Immunotherapy is treatment that uses certain parts of the immune system to fight disease, including cancer. This can include stimulating your own immune system to work harder, or using an outside source, such as manmade immune system proteins.

Other terms used to describe immunotherapy include:

• Biologic response modifiers
• Biologic therapy

Some oncologists (cancer doctors) now consider immunotherapy as the fourth way of treating cancer. The 3 most common forms of treatment are:

• Surgery
• Radiation
• Chemotherapy

Immunotherapy is sometimes used by itself, but it is most often used as an adjuvant (along with or after another type of therapy) to add to the anticancer effects of the main therapy.

The thought of using your own immune system to fight cancer is appealing.

Immunotherapy currently has a small role in treating the most common types of cancer. Researchers have made important progress in this field in the past few years. Many are optimistic that more effective immunotherapies can be developed that will have a greater impact on the outlook for people with cancer.

How Your Immune System Works

Your immune system is a collection of organs, specialized cells, and substances that help protect you from disease. These cells and substances circulate throughout your body to protect it from germs that cause infections, and from cancer.

To understand how your immune system works, think of your body as a country, and the immune system as that country's defense forces. Think of viruses, bacteria, and parasites as a hostile, foreign army, because they are not normally found in your body. When they enter your body, they want to use your body's resources to serve their own purposes, and they don’t mind hurting you in the process.

This analogy is a popular one among immunologists (scientists who study the immune system). They use the term foreign to describe substances from invading germs not normally present in the body.

Reacting to Antigens

Anything that causes the immune system to react (producing an immune response) is called an antigen, from the Greek words anti, meaning against, and genein, meaning to produce. Microorganisms such as viruses, bacteria, and parasites contain substances that are not normally present in the body. These foreign substances cause the immune system to react to them.

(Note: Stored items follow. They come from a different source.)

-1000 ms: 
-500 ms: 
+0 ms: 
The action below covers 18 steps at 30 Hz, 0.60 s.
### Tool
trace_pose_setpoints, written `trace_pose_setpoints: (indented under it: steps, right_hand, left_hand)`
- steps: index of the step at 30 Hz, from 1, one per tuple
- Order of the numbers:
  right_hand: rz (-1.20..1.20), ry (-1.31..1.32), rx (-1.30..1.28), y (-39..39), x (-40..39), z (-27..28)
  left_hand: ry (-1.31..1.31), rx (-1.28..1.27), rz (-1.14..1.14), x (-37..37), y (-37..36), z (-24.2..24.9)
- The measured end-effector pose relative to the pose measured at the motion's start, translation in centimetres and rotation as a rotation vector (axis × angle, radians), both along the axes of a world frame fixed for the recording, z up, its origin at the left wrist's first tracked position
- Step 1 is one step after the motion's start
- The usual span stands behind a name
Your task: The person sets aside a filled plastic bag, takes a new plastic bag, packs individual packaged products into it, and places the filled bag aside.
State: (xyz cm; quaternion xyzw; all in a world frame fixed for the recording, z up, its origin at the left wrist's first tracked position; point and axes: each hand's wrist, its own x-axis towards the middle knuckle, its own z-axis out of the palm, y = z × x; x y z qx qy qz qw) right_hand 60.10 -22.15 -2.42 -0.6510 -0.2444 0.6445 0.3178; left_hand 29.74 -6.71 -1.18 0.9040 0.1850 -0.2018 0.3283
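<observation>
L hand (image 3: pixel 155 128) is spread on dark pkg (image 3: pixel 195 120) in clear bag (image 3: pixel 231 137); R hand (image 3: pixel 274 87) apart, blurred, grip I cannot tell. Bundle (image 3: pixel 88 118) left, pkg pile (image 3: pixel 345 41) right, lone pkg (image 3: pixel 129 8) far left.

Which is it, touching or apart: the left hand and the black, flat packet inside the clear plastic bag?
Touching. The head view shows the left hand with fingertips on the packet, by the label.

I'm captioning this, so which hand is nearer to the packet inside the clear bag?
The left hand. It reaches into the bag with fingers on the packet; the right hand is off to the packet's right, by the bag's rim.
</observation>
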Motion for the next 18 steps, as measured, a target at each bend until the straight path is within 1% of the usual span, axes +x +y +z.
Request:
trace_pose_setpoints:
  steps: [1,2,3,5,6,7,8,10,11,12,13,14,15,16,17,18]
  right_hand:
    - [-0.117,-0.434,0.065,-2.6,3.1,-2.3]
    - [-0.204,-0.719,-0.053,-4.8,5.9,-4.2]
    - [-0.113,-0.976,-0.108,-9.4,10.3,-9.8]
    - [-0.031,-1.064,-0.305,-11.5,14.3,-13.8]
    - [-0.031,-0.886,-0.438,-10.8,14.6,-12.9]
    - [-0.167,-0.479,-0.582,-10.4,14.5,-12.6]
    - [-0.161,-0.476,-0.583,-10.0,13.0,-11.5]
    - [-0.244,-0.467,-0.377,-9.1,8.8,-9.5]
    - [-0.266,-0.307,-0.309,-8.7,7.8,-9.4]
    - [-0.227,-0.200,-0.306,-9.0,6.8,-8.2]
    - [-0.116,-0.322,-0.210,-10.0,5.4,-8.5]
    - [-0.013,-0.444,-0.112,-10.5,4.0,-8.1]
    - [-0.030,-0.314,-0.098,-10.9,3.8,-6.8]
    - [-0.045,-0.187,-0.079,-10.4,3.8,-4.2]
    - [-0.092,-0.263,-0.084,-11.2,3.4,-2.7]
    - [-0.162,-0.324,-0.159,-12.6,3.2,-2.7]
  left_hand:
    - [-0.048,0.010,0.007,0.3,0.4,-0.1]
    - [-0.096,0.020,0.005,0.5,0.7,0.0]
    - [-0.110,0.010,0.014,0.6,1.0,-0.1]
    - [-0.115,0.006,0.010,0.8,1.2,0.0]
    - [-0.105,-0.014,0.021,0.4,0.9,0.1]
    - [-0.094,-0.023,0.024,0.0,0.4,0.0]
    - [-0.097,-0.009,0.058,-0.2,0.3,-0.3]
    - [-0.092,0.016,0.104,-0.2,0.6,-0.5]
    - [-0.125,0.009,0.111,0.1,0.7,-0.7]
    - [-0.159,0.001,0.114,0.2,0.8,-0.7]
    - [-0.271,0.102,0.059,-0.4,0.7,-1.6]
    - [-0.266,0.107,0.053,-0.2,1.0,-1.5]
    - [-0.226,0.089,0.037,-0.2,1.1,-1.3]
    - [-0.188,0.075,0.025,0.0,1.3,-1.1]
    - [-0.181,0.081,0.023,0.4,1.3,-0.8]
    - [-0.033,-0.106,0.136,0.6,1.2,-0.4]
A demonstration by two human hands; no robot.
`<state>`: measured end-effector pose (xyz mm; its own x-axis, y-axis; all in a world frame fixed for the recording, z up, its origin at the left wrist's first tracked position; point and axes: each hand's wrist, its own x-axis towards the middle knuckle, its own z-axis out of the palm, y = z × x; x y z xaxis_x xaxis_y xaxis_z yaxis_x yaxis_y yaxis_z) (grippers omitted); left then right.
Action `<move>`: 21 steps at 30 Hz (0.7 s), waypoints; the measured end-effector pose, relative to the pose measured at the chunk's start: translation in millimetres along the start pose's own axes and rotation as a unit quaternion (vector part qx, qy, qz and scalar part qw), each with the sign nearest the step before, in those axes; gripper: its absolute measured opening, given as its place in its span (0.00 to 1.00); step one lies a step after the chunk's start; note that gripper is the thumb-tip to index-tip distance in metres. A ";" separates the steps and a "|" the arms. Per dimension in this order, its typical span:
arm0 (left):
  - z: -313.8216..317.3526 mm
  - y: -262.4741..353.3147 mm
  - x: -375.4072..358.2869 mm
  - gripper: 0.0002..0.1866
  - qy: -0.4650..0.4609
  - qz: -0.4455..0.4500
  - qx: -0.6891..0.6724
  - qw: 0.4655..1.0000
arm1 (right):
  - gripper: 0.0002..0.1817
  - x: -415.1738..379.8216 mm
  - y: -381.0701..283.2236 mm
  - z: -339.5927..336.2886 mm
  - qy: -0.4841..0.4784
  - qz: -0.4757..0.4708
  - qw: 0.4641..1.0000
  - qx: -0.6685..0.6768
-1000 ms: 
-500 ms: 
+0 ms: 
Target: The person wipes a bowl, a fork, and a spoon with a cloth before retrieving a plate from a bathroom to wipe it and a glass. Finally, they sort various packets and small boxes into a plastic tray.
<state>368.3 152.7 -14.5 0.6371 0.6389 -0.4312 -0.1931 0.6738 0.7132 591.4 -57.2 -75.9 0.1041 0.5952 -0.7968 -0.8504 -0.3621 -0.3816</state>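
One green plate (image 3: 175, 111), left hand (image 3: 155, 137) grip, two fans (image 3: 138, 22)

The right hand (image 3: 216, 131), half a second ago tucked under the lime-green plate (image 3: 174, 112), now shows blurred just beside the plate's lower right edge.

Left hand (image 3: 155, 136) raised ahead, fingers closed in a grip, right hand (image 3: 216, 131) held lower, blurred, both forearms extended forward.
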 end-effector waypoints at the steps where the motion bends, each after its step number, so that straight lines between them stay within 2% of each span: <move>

Cancer cells also have unusual substances on their outer surfaces that can act as antigens, marking the cells as different or abnormal. Antigens produce a reaction from the immune system that can lead to destruction of both the antigen and anything the antigen is attached to or part of, such as a bacterial cell or a cancer cell.

Generally, the immune system is much better at recognizing germs than cancer cells. Germs are truly "foreign" to the body, and their cells differ quite a bit from normal human cells. In contrast, the differences between normal cells and cancer cells may be less clear cut. Continuing the military analogy, cancer cells are less like soldiers of an invading army and more like traitors within the ranks of the human cell population

The Immune System: Key Players

The response to antigens is a highly coordinated process that uses the many types of cells of the immune system.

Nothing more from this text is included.